It is definitely Christmas.  I am drinking apple cider.  I am eating more cookies, brownies, and chocolate (both hot and solid).  I have been to see Christmas lights at the temple and Christmas lights at the zoo.  Both my office and my living room have Christmas trees.  And when Christmas songs come up on rotation in my iTunes shuffle, I don’t trigger finger next them.  I listen all the way through, singing softly in my office.  In Dulci Jubilo . . . Oh that we were there!  Oh that we were there!

But recently when I have wanted to feel the Christmas spirit during my moments of scripture study and reverie, I have felt drawn not to Luke 2 but to Exodus, and a moment involving the children of Israel, water, and, of course, a miracle.

Exodus 15: 22-26.

22 So Moses brought Israel from the Red sea, and they went out into the wilderness of Shur; and they went three days in the wilderness, and found no water.

23 ¶ And when they came to Marah, they could not drink of the waters of Marah, for they were bitter: therefore the name of it was called Marah.

24 And the people murmured against Moses, saying, What shall we drink?

25 And he cried unto the Lord; and the Lord shewed him a tree, which when he had cast into the waters, the waters were made sweet: there he made for them a statute and an ordinance, and there he proved them,

26 And said, If thou wilt diligently hearken to the voice of the Lord thy God, and wilt do that which is right in his sight, and wilt give ear to his commandments, and keep all his statutes, I will put none of these diseases upon thee, which I have brought upon the Egyptians: for I am the Lord that healeth thee.

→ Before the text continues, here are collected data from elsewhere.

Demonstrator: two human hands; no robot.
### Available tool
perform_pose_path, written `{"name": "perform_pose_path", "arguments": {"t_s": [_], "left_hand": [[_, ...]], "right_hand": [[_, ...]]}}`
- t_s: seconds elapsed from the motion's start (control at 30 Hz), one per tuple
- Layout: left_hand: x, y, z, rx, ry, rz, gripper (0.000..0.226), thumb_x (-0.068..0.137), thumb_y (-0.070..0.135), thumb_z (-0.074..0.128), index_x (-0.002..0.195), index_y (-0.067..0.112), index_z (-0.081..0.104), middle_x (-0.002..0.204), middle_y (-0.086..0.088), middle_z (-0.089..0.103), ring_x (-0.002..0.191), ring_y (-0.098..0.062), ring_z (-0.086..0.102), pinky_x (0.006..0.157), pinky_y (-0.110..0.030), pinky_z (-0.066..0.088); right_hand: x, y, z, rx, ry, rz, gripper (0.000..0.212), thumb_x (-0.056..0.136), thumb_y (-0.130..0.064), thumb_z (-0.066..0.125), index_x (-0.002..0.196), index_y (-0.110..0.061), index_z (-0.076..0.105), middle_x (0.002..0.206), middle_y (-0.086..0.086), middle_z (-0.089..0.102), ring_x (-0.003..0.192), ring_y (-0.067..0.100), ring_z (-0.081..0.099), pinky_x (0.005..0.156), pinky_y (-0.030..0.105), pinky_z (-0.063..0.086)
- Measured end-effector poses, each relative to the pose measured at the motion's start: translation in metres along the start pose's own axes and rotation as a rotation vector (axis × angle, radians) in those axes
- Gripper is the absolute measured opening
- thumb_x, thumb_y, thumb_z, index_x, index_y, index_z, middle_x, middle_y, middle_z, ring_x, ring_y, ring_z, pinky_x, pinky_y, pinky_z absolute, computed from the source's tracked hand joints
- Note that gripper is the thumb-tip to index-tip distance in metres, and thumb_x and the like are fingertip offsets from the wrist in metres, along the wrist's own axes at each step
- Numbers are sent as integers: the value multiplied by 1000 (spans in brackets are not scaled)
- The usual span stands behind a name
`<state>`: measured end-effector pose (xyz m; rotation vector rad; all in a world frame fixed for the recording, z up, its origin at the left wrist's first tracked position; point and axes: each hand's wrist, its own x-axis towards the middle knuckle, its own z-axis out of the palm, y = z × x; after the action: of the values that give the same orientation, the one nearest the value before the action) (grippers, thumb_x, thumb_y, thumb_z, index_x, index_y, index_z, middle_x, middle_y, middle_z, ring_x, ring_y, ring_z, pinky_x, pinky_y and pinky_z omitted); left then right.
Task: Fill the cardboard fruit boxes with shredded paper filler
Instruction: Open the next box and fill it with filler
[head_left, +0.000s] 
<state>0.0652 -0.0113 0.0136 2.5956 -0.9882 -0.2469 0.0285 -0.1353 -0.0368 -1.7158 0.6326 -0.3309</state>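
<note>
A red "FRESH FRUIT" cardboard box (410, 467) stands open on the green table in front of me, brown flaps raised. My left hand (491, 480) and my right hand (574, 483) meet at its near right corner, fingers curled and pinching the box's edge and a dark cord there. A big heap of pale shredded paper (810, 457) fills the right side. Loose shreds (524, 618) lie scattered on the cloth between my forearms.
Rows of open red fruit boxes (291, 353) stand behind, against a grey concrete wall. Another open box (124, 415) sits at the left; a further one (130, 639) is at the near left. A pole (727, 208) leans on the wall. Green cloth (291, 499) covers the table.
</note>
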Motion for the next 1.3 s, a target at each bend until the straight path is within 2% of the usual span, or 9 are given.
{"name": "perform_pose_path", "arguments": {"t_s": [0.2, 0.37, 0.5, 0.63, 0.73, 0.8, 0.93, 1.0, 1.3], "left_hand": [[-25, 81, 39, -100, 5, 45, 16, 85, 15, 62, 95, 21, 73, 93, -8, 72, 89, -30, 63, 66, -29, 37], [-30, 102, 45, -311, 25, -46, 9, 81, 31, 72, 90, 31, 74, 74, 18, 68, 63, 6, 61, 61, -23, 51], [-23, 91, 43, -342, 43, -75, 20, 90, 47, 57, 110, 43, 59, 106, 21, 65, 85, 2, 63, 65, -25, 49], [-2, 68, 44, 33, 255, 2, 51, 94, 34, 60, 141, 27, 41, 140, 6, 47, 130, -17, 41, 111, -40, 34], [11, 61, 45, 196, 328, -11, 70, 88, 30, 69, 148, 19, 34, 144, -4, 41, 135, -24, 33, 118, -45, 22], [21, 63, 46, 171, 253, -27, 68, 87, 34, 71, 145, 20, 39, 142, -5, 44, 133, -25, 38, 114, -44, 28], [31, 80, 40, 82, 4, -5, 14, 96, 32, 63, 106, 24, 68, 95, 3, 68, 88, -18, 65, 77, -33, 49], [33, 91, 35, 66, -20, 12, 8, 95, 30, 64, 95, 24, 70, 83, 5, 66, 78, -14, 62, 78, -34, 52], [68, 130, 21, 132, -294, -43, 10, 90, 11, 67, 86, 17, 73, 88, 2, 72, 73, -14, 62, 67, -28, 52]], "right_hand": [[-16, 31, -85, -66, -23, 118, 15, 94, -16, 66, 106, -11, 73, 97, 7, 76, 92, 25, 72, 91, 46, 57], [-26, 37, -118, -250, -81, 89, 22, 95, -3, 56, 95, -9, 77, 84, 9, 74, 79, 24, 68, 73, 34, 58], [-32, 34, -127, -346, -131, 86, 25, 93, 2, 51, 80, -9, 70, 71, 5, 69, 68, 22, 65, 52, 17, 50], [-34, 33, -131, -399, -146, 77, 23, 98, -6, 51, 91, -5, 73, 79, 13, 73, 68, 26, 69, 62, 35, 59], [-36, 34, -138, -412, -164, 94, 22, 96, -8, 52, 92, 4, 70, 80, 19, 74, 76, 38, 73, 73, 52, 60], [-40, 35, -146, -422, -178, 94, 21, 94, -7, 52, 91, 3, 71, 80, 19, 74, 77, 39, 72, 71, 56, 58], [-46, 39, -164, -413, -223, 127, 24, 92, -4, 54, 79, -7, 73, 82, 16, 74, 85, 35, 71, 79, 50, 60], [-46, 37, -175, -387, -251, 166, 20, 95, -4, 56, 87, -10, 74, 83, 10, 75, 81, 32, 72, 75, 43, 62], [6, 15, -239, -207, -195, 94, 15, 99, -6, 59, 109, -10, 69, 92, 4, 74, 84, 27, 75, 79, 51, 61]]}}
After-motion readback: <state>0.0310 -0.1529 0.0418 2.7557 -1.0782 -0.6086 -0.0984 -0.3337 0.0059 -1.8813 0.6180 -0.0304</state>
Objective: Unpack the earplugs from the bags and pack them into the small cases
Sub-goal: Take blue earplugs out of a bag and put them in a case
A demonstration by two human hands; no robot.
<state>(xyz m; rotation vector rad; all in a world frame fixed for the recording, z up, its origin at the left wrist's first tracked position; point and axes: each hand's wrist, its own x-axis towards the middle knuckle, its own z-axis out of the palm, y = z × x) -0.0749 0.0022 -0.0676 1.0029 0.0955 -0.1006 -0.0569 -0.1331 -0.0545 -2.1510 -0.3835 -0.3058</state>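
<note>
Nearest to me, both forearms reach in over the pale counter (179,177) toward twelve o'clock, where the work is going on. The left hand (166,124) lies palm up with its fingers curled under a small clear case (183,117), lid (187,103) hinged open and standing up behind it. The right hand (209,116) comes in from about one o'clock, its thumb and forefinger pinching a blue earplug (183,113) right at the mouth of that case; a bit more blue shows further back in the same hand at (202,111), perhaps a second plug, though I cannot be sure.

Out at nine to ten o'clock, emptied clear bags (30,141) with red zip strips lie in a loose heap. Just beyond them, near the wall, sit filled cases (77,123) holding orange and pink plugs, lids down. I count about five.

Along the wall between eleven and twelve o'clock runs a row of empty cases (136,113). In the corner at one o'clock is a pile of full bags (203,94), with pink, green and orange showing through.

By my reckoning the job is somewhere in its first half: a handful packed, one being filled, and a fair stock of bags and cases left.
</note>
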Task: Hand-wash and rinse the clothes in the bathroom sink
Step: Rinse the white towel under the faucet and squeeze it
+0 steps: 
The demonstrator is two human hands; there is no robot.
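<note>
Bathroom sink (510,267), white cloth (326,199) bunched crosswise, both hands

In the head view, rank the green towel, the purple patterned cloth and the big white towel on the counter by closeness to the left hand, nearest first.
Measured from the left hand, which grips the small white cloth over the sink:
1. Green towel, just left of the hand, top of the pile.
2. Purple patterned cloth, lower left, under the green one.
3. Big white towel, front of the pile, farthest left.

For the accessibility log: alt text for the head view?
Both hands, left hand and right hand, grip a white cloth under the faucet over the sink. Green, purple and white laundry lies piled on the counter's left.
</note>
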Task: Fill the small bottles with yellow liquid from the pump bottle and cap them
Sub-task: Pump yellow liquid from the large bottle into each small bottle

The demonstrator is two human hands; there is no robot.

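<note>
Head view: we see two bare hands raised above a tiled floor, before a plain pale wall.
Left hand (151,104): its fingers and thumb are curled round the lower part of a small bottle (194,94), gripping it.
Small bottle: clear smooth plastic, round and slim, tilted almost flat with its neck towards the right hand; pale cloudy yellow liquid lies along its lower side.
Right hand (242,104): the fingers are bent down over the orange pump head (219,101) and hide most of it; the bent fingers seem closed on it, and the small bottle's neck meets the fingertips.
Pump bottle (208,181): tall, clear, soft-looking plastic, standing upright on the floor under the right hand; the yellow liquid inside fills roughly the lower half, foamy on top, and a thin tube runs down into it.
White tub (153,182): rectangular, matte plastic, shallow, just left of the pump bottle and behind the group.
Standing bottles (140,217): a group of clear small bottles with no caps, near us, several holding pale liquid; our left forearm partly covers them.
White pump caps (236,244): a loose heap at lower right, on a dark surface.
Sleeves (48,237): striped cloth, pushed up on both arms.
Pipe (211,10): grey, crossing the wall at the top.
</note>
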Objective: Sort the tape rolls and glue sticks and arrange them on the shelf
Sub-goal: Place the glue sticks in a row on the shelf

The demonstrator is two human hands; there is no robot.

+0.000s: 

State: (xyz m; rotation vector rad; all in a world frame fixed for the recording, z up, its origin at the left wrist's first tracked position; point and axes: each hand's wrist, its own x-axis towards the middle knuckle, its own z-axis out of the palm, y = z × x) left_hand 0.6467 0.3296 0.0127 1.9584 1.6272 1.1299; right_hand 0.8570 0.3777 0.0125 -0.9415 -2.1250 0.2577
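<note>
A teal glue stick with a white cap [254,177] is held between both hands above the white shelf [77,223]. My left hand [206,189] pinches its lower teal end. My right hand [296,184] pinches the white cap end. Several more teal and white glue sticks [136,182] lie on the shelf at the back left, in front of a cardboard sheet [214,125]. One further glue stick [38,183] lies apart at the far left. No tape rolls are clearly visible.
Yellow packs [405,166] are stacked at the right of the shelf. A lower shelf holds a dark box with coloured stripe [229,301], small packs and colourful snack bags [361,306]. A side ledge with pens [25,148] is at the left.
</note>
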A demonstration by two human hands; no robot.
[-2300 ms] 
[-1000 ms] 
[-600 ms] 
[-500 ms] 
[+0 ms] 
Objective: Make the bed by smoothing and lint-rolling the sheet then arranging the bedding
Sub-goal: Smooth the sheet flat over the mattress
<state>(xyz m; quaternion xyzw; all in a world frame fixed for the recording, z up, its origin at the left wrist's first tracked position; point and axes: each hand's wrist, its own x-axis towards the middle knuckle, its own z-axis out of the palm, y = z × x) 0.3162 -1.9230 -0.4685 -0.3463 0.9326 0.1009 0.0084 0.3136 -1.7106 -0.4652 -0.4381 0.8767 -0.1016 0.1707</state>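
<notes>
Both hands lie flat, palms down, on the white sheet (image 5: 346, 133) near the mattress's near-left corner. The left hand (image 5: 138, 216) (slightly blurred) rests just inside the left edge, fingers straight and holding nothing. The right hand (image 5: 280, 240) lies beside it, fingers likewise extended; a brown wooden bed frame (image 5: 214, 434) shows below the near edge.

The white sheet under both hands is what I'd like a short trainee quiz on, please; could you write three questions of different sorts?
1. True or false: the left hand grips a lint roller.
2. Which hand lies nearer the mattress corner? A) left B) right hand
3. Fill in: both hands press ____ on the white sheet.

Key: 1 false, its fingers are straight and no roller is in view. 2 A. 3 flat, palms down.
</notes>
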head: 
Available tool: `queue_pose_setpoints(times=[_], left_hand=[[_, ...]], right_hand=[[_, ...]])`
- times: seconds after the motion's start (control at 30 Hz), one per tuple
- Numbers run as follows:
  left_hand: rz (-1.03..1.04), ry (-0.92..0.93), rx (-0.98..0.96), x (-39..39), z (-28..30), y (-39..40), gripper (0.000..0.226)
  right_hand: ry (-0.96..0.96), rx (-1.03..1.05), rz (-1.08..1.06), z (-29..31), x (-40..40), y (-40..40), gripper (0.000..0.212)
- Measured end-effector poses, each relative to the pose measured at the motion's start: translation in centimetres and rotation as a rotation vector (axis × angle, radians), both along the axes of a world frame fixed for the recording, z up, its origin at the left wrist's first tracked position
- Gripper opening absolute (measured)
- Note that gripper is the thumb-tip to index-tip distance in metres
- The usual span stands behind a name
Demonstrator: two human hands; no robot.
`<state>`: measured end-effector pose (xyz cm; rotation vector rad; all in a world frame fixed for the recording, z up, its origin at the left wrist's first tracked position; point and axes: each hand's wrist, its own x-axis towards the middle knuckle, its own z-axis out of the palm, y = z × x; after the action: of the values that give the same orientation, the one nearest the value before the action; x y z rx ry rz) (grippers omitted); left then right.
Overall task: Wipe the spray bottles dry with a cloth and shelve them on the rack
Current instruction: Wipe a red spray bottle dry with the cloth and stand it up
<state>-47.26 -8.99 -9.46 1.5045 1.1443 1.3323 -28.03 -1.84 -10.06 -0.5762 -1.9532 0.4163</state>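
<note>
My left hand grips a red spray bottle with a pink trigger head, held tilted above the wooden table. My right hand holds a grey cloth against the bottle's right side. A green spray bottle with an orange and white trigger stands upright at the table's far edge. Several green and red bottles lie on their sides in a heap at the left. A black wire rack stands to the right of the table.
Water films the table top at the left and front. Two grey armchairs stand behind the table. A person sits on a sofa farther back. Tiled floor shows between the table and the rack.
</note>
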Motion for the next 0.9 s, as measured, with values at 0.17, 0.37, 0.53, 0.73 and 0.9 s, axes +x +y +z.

With Egypt and the Red Sea and Pharaoh’s men tumbling behind them, the children of Israel faced their future, and it was a desert.  They were discouraged.  But God in His mercy brought them to water, for which they were grateful, I am sure.  Except—when they went to drink, they couldn’t.  It was bitter.

So they cried, as I would have cried: “What shall we drink?”

Moses prayed, and God showed him what to do.  Take this tree, He said.  And cast it in the waters, and the tree will make the waters sweet.

Moses obeyed.  Presumably, the Israelites drank and weren’t thirsty and were grateful.  The Lord then promised them that if they’d “diligently hearken to the voice of the Lord thy God, and wilt do that which is right in his sight, and wilt give ear to his commandments, and keep all his statutes,” He would not curse them the way He had cursed the Egyptians.  In fact, He would heal them.

When the Israelites had heard this covenant (and, we guess, at least preliminarily agreed), God brought them from the waters of Marah to Elim

27 ¶ . . . where were twelve wells of water, and threescore and ten palm trees: and they encamped there by the waters.

This Christmas, I am thirsty for the waters of Christ.  And I have been praying that God will build in my heart a wellspring, filled with “water springing up into everlasting life,” so I may drink and never thirst. (John 4:14)

I like that the children of Israel’s first experience with being thirsty in the wilderness ended with a story about a tree, and a promise that God could heal the things that were bitter.

The tree will make the waters sweet.  “For I am the Lord that healeth thee.”

A Christmas tree, a mug of wassail, a song of peace and joy: these tell the story God tries to tell us over and over and over again, the very story He acted out with the children of Israel when they were strangers in a desert.

A thrill of hope.  The weary world rejoices.  For yonder breaks a new and glorious morn.